Miller continues: “We listened to Rola talk about Castle internationally and how it was received. Her thoughts about what the foreign market was like and all the things she was looking for fitted with something Andrew and I had in our back pocket and really wanted to do.”

Unusually – but representing an increasingly common practice in today’s global television market – Take Two was announced without a broadcaster. Tandem and StudioCanal are scouring the globe to see who’s interested in picking up the story, at a time when European broadcasters are crying out for the type of light procedurals US broadcasters no longer appear to be interested in making as they instead pursue high-concept dramas in their battles against the dominant cable and SVoD platforms.

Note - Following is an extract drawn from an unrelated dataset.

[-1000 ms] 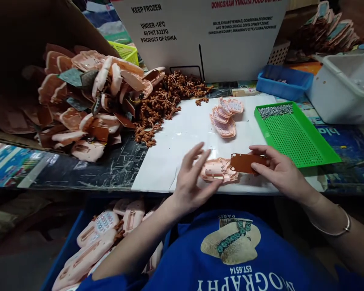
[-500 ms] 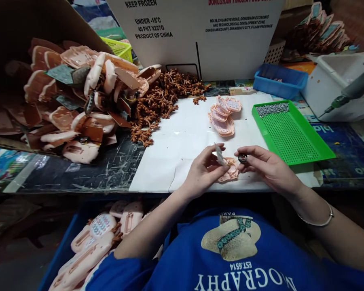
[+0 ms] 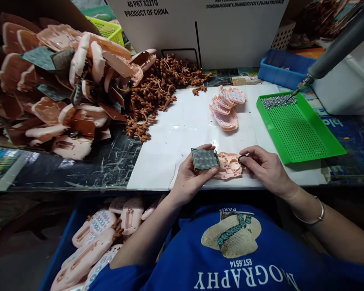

Bauer adds: “We have maybe sidelined the entertainment aspect of television, and that’s a shame because there has been a desire to dig more into our weaknesses and our desire to find a certain type of redemption. I get that, and that’s important. But it’s also important to be entertained. That’s what we’re looking for – to have a good, entertaining show. But there aren’t going to be ‘popcorn crime’ cases. There are going to be some really interesting crimes that are fresh and that will resonate with viewers. Combine that with the entertainment of the double-act lead characters – the banter, the potential love – and it will be fun.”